Why would anyone want to leave their warm Saturday morning bed at 4:15am on a dark frigid morning - outside temperature -3F - and go ice fishing? 

The most difficult part is sepearating one's self from the warm bed.  The house was chilly as I pre heated thermoses, made some breakfast burritos, warmed soup to take along, and brewed coffee.  Once awakened, things improved.  

Mike had taken care of the logistics the day prior.  The red dually diesel sat outside the door, plugged in, with snowmobile trailer hitched on and snowmachines loaded.  The pull along sled was loaded with tackle box, fishing poles, and ice auger.  Helmets, coats, insulated bibs, gloves, and other warm wear was laid out and ready.  

The drive to New Fork Lake is about two hours.  We left the house about 5:30am to find black ice and snow packed roads, slowing down the drive and keeping me a bit stressed out the entire way.  At the parking lot, dusk was revealing the outlines of mountain tops behind a fog bank of cyrstalized floating ice crystals.  Hanging like a low cloud, the ice crystals fluttered down to the ground forming a thin layer of sparking diamonds.  The parking lot was 9F by then. 

We were meeting Benni and Don, two seasoned ice fishermen, ahead of us about a half hour.  Their tracks traversed the forest service trail.  At dawn, the light was flat, glasses were fogging up, and the wind blown drifts were hard to see.  Mike led on and we found the lake and our two fisher friends.  

Upon our arrival, augers drilled through the 8 inches of ice, water erupting upon the drills penetration.  A large spoon with holes is employed to remove the ice chunks and one then drops a lure, baited with stinky smelly sucker meat, down the hole to the bottom.  We were fishing about 20 feet down.  Then one jigs and waits.  And waits.  And waits.  Mike waited all day. 

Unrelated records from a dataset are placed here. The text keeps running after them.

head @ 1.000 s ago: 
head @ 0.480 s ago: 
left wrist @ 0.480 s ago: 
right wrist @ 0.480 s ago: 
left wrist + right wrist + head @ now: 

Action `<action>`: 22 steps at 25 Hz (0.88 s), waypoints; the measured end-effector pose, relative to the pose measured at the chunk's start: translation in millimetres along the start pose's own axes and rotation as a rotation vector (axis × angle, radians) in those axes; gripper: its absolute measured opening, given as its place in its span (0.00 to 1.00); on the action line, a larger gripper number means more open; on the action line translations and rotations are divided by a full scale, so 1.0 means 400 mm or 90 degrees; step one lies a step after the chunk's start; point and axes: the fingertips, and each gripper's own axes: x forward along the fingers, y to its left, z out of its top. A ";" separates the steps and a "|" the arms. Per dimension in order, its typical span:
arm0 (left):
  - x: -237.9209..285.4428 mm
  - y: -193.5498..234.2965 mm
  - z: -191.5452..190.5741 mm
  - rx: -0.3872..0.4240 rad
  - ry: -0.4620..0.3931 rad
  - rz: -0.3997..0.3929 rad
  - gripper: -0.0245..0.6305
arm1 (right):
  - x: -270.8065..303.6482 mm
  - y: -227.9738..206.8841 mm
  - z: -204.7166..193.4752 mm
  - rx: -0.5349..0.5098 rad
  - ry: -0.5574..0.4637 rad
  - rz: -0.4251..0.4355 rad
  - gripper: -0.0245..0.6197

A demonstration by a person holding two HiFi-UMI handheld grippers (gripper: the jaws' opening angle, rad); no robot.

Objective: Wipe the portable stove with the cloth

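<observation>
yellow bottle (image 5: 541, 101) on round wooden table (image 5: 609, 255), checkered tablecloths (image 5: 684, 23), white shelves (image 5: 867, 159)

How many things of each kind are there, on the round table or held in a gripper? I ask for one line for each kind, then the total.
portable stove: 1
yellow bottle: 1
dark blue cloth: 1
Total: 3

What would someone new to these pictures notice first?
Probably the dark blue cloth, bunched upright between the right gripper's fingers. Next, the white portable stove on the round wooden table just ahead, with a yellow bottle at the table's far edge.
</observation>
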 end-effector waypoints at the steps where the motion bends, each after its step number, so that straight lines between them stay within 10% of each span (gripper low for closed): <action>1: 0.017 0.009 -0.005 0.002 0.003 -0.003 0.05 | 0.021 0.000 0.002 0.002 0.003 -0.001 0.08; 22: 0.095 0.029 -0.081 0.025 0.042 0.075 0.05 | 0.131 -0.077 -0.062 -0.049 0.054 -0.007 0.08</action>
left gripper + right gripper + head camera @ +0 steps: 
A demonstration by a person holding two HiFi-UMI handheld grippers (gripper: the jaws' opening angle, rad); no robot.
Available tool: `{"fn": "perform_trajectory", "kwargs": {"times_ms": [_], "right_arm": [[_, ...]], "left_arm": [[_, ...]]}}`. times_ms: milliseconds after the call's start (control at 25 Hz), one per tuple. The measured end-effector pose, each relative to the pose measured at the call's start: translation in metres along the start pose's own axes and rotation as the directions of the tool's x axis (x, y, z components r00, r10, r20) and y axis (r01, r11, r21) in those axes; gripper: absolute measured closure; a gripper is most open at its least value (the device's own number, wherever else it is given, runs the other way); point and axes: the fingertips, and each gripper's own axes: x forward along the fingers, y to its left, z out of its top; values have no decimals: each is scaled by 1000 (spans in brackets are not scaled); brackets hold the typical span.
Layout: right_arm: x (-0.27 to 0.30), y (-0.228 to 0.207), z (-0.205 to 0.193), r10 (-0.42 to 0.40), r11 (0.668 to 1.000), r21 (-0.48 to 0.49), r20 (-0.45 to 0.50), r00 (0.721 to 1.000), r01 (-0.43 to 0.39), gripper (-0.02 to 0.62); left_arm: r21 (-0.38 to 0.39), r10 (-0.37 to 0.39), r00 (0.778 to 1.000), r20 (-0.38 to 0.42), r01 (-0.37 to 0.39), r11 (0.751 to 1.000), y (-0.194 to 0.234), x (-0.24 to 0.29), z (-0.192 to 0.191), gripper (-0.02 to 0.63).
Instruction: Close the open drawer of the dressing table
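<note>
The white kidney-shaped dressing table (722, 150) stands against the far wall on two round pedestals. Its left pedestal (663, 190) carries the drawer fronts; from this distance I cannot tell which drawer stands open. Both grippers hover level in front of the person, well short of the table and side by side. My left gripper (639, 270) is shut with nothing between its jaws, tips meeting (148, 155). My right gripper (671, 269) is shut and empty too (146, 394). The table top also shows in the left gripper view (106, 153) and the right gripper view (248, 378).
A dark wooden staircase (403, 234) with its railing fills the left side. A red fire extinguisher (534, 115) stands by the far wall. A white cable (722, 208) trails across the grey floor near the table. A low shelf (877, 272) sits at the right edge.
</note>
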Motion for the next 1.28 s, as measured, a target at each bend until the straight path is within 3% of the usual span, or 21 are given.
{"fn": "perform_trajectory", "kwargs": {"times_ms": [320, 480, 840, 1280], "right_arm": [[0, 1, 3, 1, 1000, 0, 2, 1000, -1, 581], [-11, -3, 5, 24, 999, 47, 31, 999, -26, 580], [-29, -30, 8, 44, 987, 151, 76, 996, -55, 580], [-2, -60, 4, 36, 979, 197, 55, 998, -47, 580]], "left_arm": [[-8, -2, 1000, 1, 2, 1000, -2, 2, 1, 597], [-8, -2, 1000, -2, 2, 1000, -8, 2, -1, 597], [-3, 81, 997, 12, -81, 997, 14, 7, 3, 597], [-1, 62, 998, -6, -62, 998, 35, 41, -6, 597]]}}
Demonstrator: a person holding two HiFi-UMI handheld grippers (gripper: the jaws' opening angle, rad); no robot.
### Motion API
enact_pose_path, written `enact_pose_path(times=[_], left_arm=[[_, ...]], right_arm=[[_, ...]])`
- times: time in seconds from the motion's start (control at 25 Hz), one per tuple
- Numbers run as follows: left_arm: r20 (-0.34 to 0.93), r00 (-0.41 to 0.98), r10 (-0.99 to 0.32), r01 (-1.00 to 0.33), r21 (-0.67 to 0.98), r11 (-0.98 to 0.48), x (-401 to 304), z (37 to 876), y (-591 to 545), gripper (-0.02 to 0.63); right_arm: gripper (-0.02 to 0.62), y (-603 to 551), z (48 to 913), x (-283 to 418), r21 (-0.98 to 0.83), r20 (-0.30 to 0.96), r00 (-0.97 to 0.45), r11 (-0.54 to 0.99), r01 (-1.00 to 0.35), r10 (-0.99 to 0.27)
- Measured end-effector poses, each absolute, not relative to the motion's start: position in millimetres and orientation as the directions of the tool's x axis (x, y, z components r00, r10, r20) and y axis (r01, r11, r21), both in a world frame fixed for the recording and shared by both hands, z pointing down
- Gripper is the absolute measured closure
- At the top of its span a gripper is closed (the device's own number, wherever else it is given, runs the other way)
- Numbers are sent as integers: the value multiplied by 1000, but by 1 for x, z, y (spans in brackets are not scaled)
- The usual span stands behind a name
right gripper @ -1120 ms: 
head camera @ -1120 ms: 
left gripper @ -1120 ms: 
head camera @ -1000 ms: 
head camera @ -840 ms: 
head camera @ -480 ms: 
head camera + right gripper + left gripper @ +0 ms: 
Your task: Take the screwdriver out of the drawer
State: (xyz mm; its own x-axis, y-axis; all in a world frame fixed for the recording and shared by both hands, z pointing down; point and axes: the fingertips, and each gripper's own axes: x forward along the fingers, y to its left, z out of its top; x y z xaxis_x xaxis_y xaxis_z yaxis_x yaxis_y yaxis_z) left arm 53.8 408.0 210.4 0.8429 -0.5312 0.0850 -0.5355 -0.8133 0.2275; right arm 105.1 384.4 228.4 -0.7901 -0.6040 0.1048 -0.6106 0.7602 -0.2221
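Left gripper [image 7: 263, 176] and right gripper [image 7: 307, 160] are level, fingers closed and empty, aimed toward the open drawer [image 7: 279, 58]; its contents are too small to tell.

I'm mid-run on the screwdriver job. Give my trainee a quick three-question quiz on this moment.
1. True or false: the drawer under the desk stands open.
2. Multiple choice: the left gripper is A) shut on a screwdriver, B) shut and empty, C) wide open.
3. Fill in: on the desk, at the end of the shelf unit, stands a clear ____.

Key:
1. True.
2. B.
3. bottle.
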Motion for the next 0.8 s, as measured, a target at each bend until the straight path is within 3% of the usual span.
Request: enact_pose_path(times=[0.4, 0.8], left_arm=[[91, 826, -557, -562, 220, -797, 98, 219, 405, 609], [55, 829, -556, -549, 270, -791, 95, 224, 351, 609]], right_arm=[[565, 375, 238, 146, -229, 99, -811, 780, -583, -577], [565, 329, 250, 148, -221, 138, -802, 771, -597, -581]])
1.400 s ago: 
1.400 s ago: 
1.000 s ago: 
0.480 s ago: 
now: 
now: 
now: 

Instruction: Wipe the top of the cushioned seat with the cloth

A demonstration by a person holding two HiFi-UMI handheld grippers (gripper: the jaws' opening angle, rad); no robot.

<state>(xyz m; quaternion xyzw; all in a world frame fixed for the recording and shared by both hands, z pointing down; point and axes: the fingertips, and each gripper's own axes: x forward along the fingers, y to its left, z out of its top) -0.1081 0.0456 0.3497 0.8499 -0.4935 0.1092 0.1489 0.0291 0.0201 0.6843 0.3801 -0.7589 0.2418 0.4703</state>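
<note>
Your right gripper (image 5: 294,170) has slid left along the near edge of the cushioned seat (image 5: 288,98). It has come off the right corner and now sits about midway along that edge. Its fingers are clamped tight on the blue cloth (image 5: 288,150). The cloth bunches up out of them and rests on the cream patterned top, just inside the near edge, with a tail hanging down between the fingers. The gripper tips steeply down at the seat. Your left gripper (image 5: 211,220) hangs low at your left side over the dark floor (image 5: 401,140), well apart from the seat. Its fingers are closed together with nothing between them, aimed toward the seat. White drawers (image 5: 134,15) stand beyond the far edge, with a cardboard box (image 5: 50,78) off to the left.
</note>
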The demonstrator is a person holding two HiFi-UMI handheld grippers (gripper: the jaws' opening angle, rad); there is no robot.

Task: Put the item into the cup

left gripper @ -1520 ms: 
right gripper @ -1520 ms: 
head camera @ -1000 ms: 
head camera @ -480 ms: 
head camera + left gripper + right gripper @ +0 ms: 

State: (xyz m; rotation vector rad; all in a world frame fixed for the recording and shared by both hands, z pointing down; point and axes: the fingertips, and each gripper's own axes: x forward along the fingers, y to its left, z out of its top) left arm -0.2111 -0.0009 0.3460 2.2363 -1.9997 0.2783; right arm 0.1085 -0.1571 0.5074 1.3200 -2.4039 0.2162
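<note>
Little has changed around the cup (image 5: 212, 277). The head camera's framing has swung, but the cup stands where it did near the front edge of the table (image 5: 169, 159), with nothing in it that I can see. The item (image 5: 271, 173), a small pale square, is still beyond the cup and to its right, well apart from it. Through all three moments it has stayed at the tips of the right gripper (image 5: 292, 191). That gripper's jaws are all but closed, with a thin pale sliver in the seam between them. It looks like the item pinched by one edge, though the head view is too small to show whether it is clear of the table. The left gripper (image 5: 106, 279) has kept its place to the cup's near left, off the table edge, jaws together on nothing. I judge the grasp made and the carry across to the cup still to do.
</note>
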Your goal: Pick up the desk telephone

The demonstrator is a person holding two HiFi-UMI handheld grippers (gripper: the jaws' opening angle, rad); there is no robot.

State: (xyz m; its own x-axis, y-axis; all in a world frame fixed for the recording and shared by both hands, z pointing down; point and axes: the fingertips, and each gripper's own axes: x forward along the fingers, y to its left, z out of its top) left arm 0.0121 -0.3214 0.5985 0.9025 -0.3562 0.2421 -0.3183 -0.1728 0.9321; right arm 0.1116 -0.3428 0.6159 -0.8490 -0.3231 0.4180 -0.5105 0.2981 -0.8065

The buzz of a fish hitting bait is an unmistakable feeling.  Sometimes the fish hits again.  Sometimes not.  

The morning stayed cold until, at last, the ice crystal fog blew off to a bluebird sky day, the sun warming our black gear.  The day turned glorious.  Benni caught a nice big fat lake trout (I canned this trout the next day).  Don kept getting hits.  I caught a pretty rainbow trout and turned it back to the black cold water through the hole.  Later, a lake trout would find my lure and be returned to the lake, none the worse for the event.  Mike kept waiting. 

Benni cooked up a hot burger for lunch.  That burger, slapped between a bun with ketchup and mustard was one of the finest lunches ever!  What a treat to be in the middle of nowhere on a cold February afternoon eating a hot burger.  


We rode around the lake, drilling holes here and there.  I learned that riding on slush isn't as frightening as it seems and none of us got stuck in the wet slopping watery snow.  The weight of the prior night's snowfall cracks the ice which causes the flood on top of the iced lake.  


We quit and packed up around 3:30pm and arrived home just at dusk after a long and full day. 

So why go ice fishing? 

To remember that you are still tough enough.  To ride a snowmachine in the early dawn light onto a lake covered in ice and be a bit terrified.  To look down into a black hole drilled in the ice and imagine fish biting your lure.  To feel the hit of a fish on your bait and then to feel the wiggle to get free.  To see the fish come out of the hole and onto the snow.  To release the fish back to her home. To eat the most delicious and memorable lunch.  To hang with friends.  To squint into the brilliant light bouncing off the dazzling snow.  To ride atop a lake covered in ice, cracked with the weight of snow, and flooded with water and not die.